L’eau purgée des canalisations.
« Une purge coûte 20 euros, c’est très peu en comparaison avec les autres solutions qui s’offrent à nous, note Jean-Jacques Fallourd, élu à la communauté de communes de Baugeois-Vallée, dont dépend Parçay. Ce n’est pas satisfaisant d’un point de vue environnemental, mais c’est la meilleure mesure provisoire. » Pour la famille Coullouette, cette « mesure provisoire » dure depuis deux ans, et même plus, si l’on compte les purges manuelles effectuées entre décembre 2014 et décembre 2015 par un technicien de Veolia. Dans le Maine-et-Loire, il reste environ 78 purges en service soit environ 700 m3 par jour (700.000 litres). « Ces purges représentent à peine 0,5 % de l’eau prélevée pour l’eau potable, tempère l’ARS dans un courriel adressé à Mme Coullouette, que celle-ci nous a lu. On peut comparer ce chiffre aux pertes liées aux fuites estimées entre 5 % et 25 % de l’eau produite.

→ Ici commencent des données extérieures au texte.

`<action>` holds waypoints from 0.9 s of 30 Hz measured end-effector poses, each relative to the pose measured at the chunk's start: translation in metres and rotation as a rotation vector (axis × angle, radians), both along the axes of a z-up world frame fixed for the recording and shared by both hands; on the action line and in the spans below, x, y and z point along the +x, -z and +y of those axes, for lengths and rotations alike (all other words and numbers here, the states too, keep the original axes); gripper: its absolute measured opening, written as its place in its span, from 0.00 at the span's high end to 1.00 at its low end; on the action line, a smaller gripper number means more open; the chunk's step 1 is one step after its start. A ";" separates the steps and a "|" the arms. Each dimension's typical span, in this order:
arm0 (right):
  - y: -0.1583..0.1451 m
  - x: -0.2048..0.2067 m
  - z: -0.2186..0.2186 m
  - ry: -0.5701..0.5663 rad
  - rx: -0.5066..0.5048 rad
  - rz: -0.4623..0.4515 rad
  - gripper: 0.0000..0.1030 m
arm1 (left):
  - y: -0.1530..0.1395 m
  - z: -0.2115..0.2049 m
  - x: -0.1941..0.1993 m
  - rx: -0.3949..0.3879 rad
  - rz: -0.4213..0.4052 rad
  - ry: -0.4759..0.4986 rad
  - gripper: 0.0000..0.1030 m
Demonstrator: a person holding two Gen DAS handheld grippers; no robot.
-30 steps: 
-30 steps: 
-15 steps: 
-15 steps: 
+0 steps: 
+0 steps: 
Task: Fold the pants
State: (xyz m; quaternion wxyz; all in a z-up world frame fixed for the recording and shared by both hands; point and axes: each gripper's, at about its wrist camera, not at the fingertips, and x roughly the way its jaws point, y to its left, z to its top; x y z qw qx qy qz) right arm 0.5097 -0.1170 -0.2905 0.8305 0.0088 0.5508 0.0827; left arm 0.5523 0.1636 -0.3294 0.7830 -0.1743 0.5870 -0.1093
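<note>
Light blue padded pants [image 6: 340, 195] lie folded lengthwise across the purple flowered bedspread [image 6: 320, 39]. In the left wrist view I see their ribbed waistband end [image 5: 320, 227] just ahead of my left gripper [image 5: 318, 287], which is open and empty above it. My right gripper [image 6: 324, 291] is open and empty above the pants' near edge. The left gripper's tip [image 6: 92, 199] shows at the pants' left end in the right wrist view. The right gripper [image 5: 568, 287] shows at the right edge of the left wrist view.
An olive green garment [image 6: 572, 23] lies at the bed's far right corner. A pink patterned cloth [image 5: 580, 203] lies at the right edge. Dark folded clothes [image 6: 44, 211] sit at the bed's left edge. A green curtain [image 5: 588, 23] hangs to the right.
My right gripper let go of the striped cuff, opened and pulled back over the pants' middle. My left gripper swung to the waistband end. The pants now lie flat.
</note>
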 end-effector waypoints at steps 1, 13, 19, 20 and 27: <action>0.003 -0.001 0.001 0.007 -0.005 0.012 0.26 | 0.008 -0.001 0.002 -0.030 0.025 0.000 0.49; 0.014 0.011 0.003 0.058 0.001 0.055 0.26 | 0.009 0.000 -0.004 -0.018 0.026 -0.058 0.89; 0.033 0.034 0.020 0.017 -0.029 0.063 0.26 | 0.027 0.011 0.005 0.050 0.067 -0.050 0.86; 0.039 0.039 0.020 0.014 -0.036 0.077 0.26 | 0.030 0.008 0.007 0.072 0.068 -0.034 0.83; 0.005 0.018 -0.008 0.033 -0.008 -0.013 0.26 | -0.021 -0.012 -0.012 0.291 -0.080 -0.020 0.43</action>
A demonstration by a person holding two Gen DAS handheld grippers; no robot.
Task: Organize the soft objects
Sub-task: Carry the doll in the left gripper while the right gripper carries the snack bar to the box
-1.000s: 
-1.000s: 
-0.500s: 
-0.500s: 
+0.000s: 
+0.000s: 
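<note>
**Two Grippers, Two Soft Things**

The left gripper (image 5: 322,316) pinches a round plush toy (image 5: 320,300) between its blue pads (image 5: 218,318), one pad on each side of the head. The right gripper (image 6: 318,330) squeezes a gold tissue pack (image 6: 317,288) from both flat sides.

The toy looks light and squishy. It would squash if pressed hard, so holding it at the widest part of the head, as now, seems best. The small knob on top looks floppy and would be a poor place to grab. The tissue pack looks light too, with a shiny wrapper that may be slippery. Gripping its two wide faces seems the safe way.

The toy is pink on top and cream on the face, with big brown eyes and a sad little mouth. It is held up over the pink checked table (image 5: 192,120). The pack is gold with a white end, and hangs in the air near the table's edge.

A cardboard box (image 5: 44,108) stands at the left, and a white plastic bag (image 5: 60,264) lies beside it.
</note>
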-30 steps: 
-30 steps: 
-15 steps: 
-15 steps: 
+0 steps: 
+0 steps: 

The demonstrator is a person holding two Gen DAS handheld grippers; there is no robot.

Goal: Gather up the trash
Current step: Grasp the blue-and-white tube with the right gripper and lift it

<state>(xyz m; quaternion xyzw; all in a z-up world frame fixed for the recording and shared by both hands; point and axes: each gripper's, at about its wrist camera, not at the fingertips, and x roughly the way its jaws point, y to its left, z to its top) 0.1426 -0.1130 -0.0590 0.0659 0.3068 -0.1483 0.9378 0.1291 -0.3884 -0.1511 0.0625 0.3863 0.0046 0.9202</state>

Ces purges sont nécessaires d’un point de vue sanitaire dans l’immédiat. »
Jean-Jacques Fallourd, élu à la communauté de communes de Baugeois-Vallée.

« Si elle n’avait pas secoué le cocotier, on n’aurait jamais rien su » 

Depuis trois ans qu’elle enquête à sa manière sur le sujet et tente d’alerter ses concitoyens, Anne Coullouette s’est souvent vu reprocher d’être « une parano » : « On me fait régulièrement remarquer que j’affole mes voisins pour rien », observe-t-elle, amère. À ses côtés, Bernadette Hubert voit Anne comme une lanceuse d’alerte : « Si elle n’avait pas secoué le cocotier, on n’aurait jamais rien su. L’eau n’a aucun goût ni aucune odeur particulière, pourtant, elle n’est pas bonne à boire. Et les contrôles ne sont pas faits dans chaque maison, alors comment savoir si on est concerné quand on vit en zone rurale ? »
À Douchy, la mairie a opté pour une autre solution : après avoir distribué un litre d’eau par personne sous forme de bouteille plastique, elle a préféré installer une fontaine publique sur une des places du village. La centaine d’habitants concernés par la contamination au CVM est invitée à venir remplir ses bidons, « comme au bon vieux temps »« C’est la promenade quotidienne à la claire fontaine », plaisante Philippe Simond-Côte, qui regrette cependant la frilosité des élus : « Chacun semble penser que ce n’est pas si grave, puisqu’on vit avec cette pollution depuis plusieurs décennies et que personne n’en est mort. » Sauf qu’entre l’exposition au CVM et l’apparition d’une tumeur hépatique, 50 ans peuvent s’écouler.
La seule solution pérenne semble être le changement de canalisation… mais c’est aussi la plus coûteuse. Entre 75 et 200 euros par mètre linéaire selon les besoins en réfection de chaussée, d’après le ministère de la Santé. Or, il resterait près de 50.000 km de canalisations en PVC datant d’avant 1980. À Parçay-les-Pins, M. Fallourd assure que « toutes les options sont sur la table ». En attendant, les Coullouette vont encore voir de l’eau couler sur la chaussée.